Depuis son arrivée à l’Élysée en 2017, Emmanuel Macron s’est engagé à redéfinir la politique africaine de la France. Délaissant le traditionnel pré carré francophone, il s’efforce de tisser des partenariats avec des pays comme le Nigeria, « première économie d’Afrique jusqu’en 2022 et désormais quatrième selon le FMI ». Avec plus de 220 millions d’habitants (410 millions attendus en 2050, selon l’ONU), le géant d’Afrique de l’ouest reste un acteur incontournable sur le continent. En accueillant successivement des chefs d’État comme le Ghanéen Nana Akufo-Addo et, dès le début de 2025, l’Angolais João Lourenço, Emmanuel Macron multiplie les gestes symboliques pour montrer que la stratégie africaine française ne se limite plus à ses anciennes colonies, dont plusieurs ont rompu leurs relations avec Paris. Le choix du Kenya pour accueillir le sommet Afrique-France en 2026 témoigne également de cette réorientation.

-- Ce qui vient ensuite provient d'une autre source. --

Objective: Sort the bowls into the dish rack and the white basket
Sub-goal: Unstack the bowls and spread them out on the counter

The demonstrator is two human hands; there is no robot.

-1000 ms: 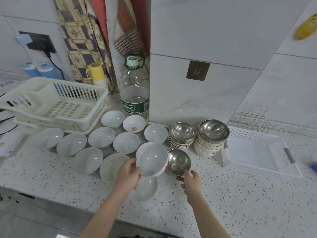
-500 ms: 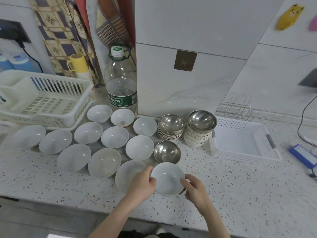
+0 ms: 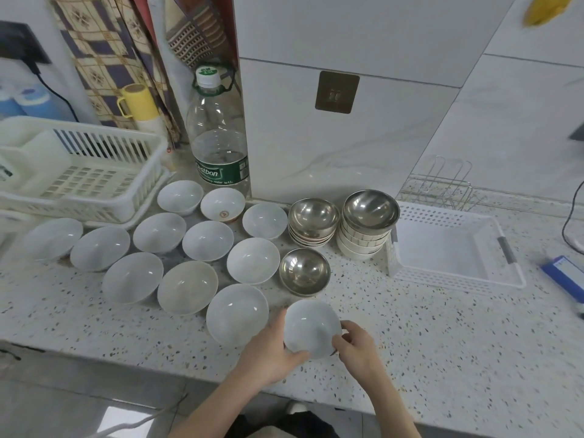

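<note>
Both hands are on one small white ceramic bowl [image 3: 311, 327] at the near edge of the speckled stone desk [image 3: 442, 343]: the left hand [image 3: 271, 352] curls round its left rim with the thumb at the near lip, and the right hand [image 3: 355, 346] pinches the right rim, fingertips over the edge. Whether the bowl rests on the desk or is just lifted, I cannot tell. Just beyond the held bowl sits a single shiny steel bowl [image 3: 305, 271], upright, and just to the held bowl's left a larger white bowl [image 3: 237, 314], almost touching the left hand. Farther left of the held bowl a cluster of white bowls spreads across the desk. Beyond the steel bowl stand two stacks, each topped by a steel bowl [image 3: 370, 210]. Well right and beyond the held bowl lies the white perforated plastic basket [image 3: 455, 273]; far to its left stands the white slatted plastic dish rack [image 3: 94, 172].
</note>
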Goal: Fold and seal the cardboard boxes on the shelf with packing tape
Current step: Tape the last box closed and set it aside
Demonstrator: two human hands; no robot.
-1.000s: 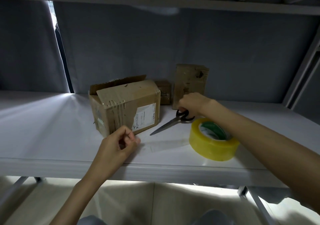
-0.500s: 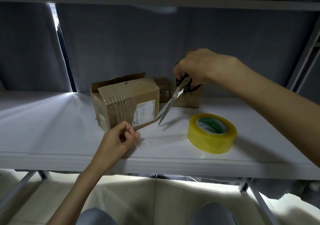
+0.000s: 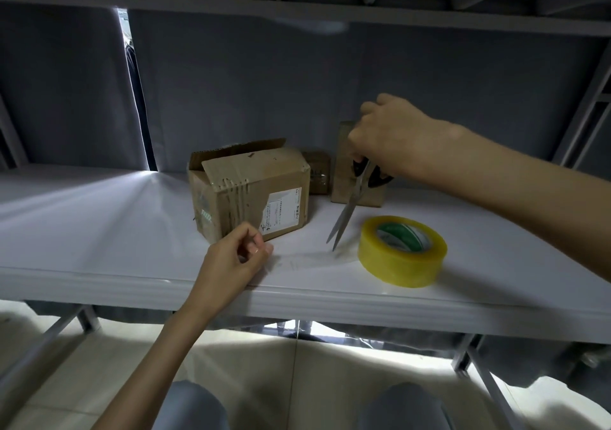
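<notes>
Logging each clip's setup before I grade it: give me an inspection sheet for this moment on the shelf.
Surface: white shelf, lit from a gap at the back left.
Job's things: large cardboard box, top flap raised, label on front; yellow tape roll lying flat; clear tape strip pulled out from roll toward left hand; scissors, blades slightly parted, tips down over the strip.
Clutter: small box and upright box at the back.
Grippers: left hand pinches the strip's end; right hand grips the scissors' handles.
Cables: nothing seen.
Surroundings: grey curtain behind, upper shelf, tiled floor below.
</notes>
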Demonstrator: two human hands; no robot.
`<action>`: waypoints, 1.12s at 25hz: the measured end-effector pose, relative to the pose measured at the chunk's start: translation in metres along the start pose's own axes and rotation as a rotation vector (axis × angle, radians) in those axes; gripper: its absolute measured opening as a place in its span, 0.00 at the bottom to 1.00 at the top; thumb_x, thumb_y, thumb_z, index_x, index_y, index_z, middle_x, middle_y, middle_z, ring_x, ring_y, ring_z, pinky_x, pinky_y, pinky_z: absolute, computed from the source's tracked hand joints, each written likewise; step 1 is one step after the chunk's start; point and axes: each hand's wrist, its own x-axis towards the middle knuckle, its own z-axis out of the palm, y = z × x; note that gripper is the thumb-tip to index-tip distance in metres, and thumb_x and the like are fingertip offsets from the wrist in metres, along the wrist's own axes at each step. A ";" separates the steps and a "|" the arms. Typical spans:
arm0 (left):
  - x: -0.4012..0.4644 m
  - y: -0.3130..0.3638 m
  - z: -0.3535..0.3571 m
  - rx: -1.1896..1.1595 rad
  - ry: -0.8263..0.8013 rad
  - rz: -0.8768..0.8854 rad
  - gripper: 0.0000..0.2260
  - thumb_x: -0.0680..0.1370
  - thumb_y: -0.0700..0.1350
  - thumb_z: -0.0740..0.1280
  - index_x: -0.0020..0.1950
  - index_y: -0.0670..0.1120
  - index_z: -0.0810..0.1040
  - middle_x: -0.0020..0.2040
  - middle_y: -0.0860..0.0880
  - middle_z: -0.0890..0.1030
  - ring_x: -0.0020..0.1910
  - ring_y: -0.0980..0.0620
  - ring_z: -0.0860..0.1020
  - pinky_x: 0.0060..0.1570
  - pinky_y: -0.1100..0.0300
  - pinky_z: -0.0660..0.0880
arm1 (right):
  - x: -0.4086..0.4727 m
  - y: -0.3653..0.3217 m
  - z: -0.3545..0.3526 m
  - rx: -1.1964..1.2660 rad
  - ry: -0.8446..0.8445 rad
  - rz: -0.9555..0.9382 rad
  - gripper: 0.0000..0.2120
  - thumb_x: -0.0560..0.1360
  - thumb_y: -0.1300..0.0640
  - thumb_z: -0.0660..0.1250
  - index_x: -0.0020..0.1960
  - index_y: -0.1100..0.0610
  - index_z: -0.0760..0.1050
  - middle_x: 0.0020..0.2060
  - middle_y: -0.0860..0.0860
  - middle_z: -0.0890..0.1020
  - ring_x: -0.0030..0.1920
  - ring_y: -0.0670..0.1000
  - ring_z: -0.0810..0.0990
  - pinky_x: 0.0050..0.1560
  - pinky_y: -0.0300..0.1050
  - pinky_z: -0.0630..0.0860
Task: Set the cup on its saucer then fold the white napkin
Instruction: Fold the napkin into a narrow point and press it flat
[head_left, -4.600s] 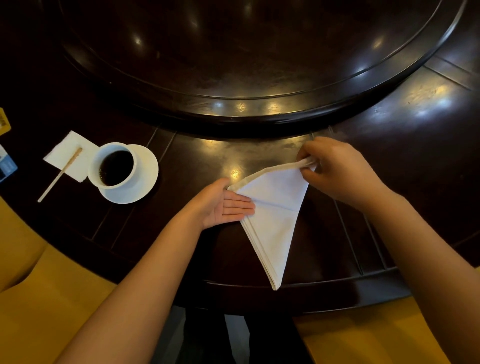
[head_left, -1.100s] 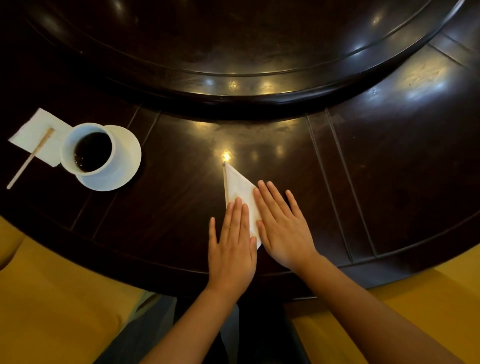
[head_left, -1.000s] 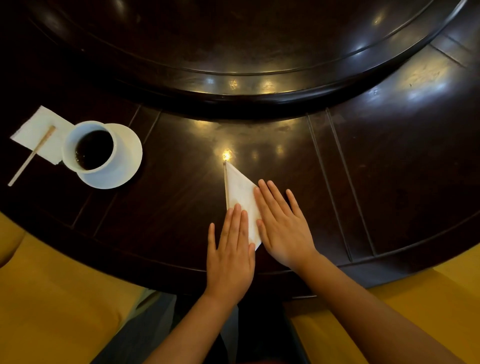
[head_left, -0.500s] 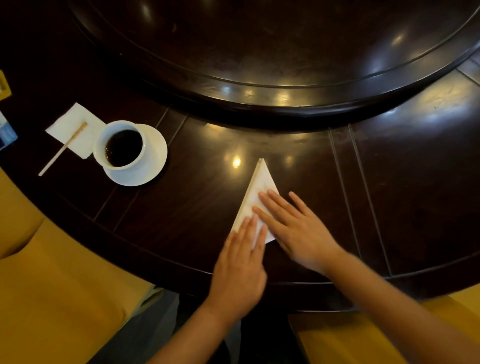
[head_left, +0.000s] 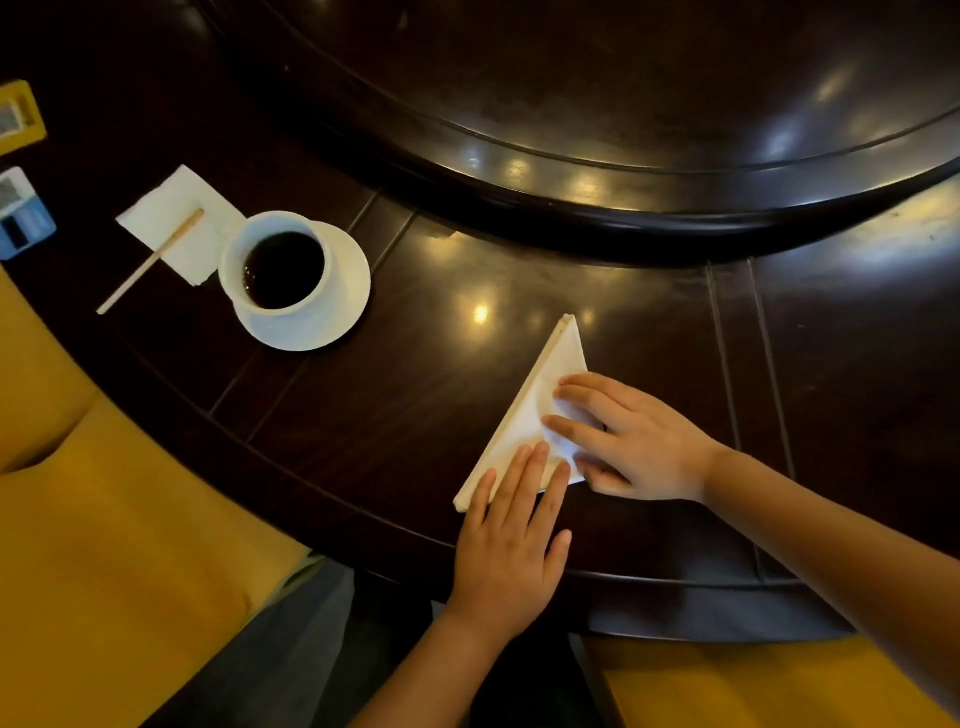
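A white cup (head_left: 280, 260) of dark coffee stands on its white saucer (head_left: 340, 312) at the left of the dark wooden table (head_left: 415, 395). The white napkin (head_left: 550, 384) lies folded into a narrow triangle near the table's front edge, its tip pointing away from me. My left hand (head_left: 511, 540) lies flat, fingers apart, on the napkin's near corner. My right hand (head_left: 634, 441) rests flat on its right side, fingers spread. The hands cover the napkin's near part.
A paper napkin (head_left: 176, 228) with a wooden stirrer (head_left: 150, 262) lies left of the cup. Small packets (head_left: 21, 213) sit at the far left edge. A raised round turntable (head_left: 623, 104) fills the table's middle. Yellow seat cushions (head_left: 104, 545) flank my legs.
The napkin went from a wide triangle held by both hands to a narrower folded one lying flat. Both hands now press on it, and it has turned slightly clockwise.
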 end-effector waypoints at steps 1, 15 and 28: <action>0.001 -0.004 -0.001 -0.004 0.008 0.000 0.28 0.77 0.55 0.56 0.75 0.46 0.57 0.75 0.43 0.61 0.74 0.46 0.59 0.69 0.46 0.58 | 0.003 -0.001 0.000 0.003 0.007 0.003 0.23 0.75 0.48 0.59 0.65 0.59 0.71 0.62 0.63 0.75 0.65 0.62 0.70 0.65 0.50 0.63; 0.026 -0.085 -0.029 -0.027 0.087 -0.163 0.24 0.77 0.53 0.55 0.71 0.44 0.66 0.72 0.42 0.67 0.72 0.45 0.63 0.68 0.45 0.57 | 0.120 0.002 -0.013 0.041 -0.001 -0.064 0.23 0.72 0.49 0.62 0.65 0.58 0.71 0.62 0.63 0.74 0.65 0.62 0.70 0.61 0.53 0.71; 0.030 -0.116 -0.038 -0.051 0.050 -0.114 0.25 0.78 0.54 0.55 0.73 0.45 0.63 0.74 0.42 0.64 0.73 0.46 0.60 0.70 0.47 0.54 | 0.144 -0.002 -0.018 0.008 -0.054 -0.040 0.23 0.73 0.48 0.62 0.66 0.56 0.69 0.64 0.61 0.73 0.66 0.61 0.69 0.64 0.54 0.68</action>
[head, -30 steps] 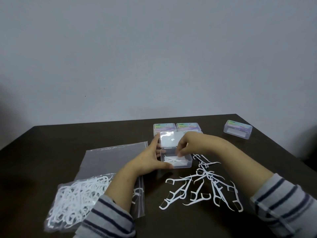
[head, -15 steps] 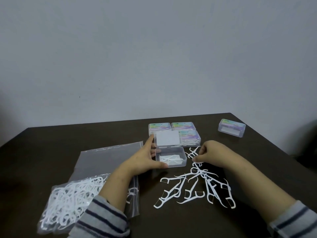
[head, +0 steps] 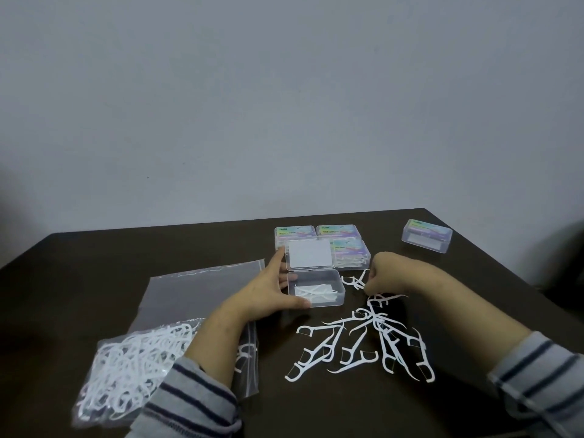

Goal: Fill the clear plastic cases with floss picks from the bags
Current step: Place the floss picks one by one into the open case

Un partenariat commercial qui repose sur le pétrole et le gaz
La France, n’ayant pas de passif colonial avec le Nigeria, bénéficie d’une relation bilatérale relativement décomplexée. En 2018, Macron avait déjà affiché sa volonté de se rapprocher de Lagos, en visitant le New Afrika Shrine, temple de la culture afrobeat fondé par le grand Fela Kuti. Les intérêts économiques français ne sont pas non plus étrangers à l’attitude bienveillante de Paris. En 2023, le Nigeria était devenu le premier partenaire commercial de la France en Afrique subsaharienne, les échanges bilatéraux entre les deux pays s’élevaient à 4,5 milliards d’euros. Plus de 100 entreprises françaises y opèrent, dans des secteurs aussi variés que l’énergie, la construction, les télécommunications et la santé. « La France est un marché important pour les exportations de pétrole et de gaz du Nigeria, on estime à environ 5 à 6 % des exportations totales l’année dernière mais ce n’est pas tout, de nombreux projets se développent dans des secteurs d’avenir comme le renouvelable », insiste Teniola Tayo. TotalEnergies a récemment investi six milliards de dollars dans des projets gaziers et d’énergie verte. « C’est d’autant plus significatif que le Nigeria bénéficie d’un très bon excédent commercial avec la France ».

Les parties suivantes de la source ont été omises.